2010-08-31 17:37:41

by Mel Gorman

[permalink] [raw]
Subject: [PATCH 0/3] Reduce watermark-related problems with the per-cpu allocator V3

Changelog since V3
o Minor clarifications
o Rebase to 2.6.36-rc3

Changelog since V1
o Fix for !CONFIG_SMP
o Correct spelling mistakes
o Clarify a ChangeLog
o Only check for counter drift on machines large enough for the counter
drift to breach the min watermark when NR_FREE_PAGES report the low
watermark is fine

Internal IBM test teams beta testing distribution kernels have reported
problems on machines with a large number of CPUs whereby page allocator
failure messages show huge differences between the nr_free_pages vmstat
counter and what is available on the buddy lists. In an extreme example,
nr_free_pages was above the min watermark but zero pages were on the buddy
lists allowing the system to potentially livelock unable to make forward
progress unless an allocation succeeds. There is no reason why the problems
would not affect mainline so the following series mitigates the problems
in the page allocator related to to per-cpu counter drift and lists.

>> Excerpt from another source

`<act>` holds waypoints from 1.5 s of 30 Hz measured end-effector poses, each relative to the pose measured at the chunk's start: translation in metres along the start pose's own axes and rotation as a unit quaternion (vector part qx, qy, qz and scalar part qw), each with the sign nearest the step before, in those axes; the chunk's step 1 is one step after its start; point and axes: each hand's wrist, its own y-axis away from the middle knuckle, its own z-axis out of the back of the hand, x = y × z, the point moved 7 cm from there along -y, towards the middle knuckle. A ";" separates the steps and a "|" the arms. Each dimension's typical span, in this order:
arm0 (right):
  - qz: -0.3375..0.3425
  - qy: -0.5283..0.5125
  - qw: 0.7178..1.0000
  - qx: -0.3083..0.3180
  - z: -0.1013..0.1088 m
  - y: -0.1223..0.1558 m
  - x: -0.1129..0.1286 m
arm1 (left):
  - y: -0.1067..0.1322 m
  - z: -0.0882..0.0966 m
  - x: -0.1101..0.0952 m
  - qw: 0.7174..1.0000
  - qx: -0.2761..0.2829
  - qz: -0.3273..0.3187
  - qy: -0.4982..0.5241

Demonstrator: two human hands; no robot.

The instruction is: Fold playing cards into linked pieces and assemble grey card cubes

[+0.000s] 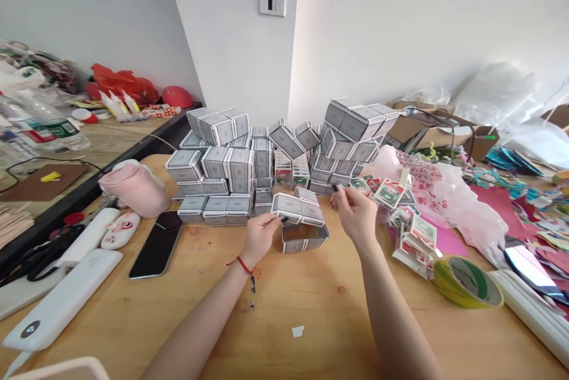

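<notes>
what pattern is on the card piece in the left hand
The card piece has a grey and white print, best seen in the head view.

A phone (156, 248) lies left, a tape roll (448, 291) right, stacked boxes (240, 164) behind.

Ahead of and above the left hand (259, 240), a pale grey pillar (231, 48) bears a white switch plate (280, 4); beyond the right hand (359, 215), a white wall (418, 18) catches brighter light. A greyer wall (93, 12) stands well to the left hand's left, behind a dark-edged wooden surface (111, 139). Under both hands spreads a light wooden table (311, 297) with visible knots.
</notes>
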 end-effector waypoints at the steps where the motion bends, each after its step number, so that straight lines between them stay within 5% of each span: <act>1: -0.050 -0.013 0.999 0.010 0.000 0.002 -0.014 | 0.000 0.003 -0.004 1.000 -0.013 0.006 0.007; 4: -0.166 -0.131 0.968 0.133 -0.022 0.017 -0.044 | -0.001 0.005 -0.017 0.999 -0.032 0.002 0.022; 7: -0.169 -0.331 0.907 0.198 -0.043 0.029 -0.040 | -0.001 -0.002 -0.026 0.999 -0.016 -0.001 0.035; 10: -0.165 -0.448 0.863 0.166 -0.047 0.031 -0.035 | 0.002 -0.011 -0.026 0.998 0.011 0.011 0.059; 13: -0.182 -0.474 0.850 0.140 -0.047 0.031 -0.040 | 0.008 -0.018 -0.024 0.997 0.044 0.011 0.068; 20: -0.162 -0.419 0.885 0.123 -0.040 0.040 -0.054 | 0.014 -0.022 -0.009 0.985 0.046 0.065 0.151; 29: -0.133 -0.382 0.902 0.149 -0.042 0.050 -0.057 | 0.022 -0.010 -0.002 0.999 0.027 0.032 -0.001; 45: -0.070 -0.190 0.965 0.169 -0.041 0.052 -0.070 | 0.035 -0.008 0.002 0.998 0.025 0.013 -0.050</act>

The first patch ensures that counters are updated after pages are added to
free lists.

The second patch notes that the counter drift between nr_free_pages and what
is on the per-cpu lists can be very high. When memory is low and kswapd
is awake, the per-cpu counters are checked as well as reading the value
of NR_FREE_PAGES. This will slow the page allocator when memory is low and
kswapd is awake but it will be much harder to breach the min watermark and
potentially livelock the system.

The third patch notes that after direct-reclaim an allocation can
fail because the necessary pages are on the per-cpu lists. After a
direct-reclaim-and-allocation-failure, the per-cpu lists are drained and
a second attempt is made.

Performance tests against 2.6.36-rc1 did not show up anything interesting. A
version of this series that continually called vmstat_update() when
memory was low was tested internally and found to help the counter drift
problem. I described this during LSF/MM Summit and the potential for IPI
storms was frowned upon. An alternative fix is in patch two which uses
for_each_online_cpu() to read the vmstat deltas while memory is low and
kswapd is awake. This should be functionally similar.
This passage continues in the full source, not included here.